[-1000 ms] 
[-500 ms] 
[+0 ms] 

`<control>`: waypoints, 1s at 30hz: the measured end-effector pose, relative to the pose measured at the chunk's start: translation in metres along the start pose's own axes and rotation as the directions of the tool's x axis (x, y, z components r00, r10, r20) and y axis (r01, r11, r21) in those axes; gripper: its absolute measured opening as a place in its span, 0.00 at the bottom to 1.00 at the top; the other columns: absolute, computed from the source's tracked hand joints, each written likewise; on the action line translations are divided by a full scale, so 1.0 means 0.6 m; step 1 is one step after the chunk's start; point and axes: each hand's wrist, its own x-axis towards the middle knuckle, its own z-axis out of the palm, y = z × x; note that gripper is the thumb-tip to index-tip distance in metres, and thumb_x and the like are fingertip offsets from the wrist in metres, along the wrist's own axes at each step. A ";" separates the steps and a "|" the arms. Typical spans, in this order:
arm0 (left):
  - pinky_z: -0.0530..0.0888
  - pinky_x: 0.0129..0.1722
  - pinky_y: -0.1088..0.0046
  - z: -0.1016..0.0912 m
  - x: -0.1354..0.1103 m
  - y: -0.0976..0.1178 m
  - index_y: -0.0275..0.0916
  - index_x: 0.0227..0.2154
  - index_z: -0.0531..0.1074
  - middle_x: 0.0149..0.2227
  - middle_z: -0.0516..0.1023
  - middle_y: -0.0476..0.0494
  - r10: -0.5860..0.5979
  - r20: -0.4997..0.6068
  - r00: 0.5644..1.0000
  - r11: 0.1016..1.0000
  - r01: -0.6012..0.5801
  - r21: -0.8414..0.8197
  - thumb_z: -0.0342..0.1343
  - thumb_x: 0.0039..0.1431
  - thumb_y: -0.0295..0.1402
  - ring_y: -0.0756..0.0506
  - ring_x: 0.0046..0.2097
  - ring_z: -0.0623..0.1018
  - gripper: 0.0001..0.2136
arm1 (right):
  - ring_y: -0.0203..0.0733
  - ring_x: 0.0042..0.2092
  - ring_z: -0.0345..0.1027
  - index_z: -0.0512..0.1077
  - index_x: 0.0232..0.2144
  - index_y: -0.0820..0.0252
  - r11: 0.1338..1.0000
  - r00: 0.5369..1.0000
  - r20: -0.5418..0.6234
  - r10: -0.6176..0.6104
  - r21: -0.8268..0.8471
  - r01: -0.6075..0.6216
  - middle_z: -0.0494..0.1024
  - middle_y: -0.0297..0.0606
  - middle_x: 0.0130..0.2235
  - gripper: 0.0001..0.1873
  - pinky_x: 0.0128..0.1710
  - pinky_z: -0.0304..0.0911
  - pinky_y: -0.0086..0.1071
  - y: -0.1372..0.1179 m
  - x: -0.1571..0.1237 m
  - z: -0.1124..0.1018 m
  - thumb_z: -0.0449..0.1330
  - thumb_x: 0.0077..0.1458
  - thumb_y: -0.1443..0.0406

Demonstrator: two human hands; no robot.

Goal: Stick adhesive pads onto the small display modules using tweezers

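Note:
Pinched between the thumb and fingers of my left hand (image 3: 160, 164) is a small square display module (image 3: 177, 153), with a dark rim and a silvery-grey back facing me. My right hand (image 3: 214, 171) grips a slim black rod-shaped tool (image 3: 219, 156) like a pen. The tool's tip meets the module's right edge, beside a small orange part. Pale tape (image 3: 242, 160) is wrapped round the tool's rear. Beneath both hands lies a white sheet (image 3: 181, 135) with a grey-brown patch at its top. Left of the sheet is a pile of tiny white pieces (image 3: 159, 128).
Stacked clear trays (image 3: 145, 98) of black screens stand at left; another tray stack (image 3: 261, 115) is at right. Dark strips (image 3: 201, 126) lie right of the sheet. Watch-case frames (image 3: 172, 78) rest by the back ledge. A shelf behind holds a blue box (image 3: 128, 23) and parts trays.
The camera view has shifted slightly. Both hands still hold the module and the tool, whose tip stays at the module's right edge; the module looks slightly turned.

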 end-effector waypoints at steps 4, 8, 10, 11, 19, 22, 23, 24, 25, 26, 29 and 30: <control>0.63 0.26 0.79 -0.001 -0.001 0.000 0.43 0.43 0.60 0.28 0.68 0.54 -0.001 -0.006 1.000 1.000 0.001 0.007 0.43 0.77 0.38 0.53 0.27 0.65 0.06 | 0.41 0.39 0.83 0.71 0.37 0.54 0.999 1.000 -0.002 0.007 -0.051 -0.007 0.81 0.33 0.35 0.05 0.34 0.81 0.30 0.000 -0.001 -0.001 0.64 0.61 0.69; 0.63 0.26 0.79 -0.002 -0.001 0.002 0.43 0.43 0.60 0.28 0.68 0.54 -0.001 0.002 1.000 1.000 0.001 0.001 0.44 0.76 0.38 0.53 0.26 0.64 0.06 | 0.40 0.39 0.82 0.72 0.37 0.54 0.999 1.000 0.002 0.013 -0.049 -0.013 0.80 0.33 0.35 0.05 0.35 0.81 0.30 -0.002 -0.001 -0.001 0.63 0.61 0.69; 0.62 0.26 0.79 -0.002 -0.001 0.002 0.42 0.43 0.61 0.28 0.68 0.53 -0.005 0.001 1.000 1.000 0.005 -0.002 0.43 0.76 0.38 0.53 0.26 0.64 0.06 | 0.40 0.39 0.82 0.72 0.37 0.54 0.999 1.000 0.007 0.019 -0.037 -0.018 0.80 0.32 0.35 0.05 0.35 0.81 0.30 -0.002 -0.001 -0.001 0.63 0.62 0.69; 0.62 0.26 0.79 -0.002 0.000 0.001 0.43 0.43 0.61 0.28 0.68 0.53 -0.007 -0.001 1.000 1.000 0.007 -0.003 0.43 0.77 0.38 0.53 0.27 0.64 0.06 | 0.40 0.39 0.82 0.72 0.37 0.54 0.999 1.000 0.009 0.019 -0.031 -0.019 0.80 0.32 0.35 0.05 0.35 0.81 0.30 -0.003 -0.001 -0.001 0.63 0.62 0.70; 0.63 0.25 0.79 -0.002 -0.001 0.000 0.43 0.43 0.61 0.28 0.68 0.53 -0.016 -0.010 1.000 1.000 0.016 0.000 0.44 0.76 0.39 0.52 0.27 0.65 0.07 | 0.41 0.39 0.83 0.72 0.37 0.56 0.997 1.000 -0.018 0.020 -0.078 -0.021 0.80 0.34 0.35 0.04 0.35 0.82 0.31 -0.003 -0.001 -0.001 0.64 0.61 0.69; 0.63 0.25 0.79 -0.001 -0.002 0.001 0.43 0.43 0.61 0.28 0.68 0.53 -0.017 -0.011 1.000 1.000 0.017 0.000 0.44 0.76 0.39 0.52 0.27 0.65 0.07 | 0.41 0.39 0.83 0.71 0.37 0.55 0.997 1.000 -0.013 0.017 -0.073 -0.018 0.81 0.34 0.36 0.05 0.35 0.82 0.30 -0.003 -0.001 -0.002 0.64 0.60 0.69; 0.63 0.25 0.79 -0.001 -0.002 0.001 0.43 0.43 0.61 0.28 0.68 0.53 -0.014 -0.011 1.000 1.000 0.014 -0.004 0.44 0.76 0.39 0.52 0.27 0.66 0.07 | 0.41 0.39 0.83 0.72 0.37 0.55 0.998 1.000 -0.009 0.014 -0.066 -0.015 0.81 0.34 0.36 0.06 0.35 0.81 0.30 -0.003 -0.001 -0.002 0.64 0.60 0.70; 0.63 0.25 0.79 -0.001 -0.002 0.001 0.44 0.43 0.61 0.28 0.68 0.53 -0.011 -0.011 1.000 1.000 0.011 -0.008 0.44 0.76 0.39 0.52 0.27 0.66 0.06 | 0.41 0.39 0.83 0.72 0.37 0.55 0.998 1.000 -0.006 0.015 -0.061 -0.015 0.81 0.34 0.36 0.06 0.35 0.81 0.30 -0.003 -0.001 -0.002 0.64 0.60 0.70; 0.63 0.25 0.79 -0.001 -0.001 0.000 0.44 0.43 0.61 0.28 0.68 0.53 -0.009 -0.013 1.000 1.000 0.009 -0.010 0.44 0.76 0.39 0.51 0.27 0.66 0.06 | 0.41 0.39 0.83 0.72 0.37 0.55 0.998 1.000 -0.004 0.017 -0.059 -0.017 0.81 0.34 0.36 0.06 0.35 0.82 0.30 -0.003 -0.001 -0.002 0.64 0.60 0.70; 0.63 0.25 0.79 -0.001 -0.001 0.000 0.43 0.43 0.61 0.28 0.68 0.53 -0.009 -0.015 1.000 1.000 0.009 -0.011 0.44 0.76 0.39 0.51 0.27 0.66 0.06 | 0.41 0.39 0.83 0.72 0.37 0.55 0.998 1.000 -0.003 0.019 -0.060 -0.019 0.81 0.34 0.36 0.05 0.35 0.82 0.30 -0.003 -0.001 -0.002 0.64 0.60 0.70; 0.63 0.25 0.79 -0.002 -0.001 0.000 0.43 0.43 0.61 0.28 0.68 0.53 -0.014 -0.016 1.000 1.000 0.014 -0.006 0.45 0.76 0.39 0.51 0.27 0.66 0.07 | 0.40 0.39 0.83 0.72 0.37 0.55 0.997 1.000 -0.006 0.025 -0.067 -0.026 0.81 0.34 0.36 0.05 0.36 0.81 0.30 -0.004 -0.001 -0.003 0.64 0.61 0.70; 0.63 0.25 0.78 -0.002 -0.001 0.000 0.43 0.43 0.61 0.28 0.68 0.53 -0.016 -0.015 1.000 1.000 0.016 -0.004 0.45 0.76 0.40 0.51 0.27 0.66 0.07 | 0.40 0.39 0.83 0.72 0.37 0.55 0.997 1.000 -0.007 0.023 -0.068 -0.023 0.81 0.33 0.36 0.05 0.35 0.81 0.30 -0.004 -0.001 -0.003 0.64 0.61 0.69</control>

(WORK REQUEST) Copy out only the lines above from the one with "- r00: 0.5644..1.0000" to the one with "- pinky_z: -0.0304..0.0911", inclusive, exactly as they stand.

(TASK RESULT)
  - r00: 0.5644..1.0000
  - r11: 0.1016..1.0000
  - r01: -0.6012..0.5801
  - r21: -0.8414..0.8197
  - thumb_z: -0.0342..0.1343
  - thumb_x: 0.0039..0.1431
  - thumb_y: -0.0295..0.1402
  - ring_y: -0.0756..0.0506
  - ring_x: 0.0046..0.2097
  - ring_z: -0.0623..0.1018
  - gripper: 0.0001..0.2136
arm1 (right):
  - ring_y: -0.0203..0.0733
  - ring_x: 0.0042..0.2092
  - ring_z: -0.0345..0.1027
  - index_z: -0.0512..0.1077
  - index_x: 0.0232..0.2144
  - index_y: -0.0820..0.0252
  - r11: 0.1338..1.0000
  - r00: 0.5369..1.0000
  - r20: -0.5418..0.6234
  - r10: -0.6176..0.6104
  - r21: -0.8268..0.8471
  - r01: -0.6075..0.6216
  - middle_z: -0.0494..0.1024
  - middle_y: -0.0297..0.0606
  - middle_x: 0.0130..0.2235
  - gripper: 0.0001..0.1873
  - pinky_x: 0.0128..0.1710
  - pinky_z: -0.0304..0.0911

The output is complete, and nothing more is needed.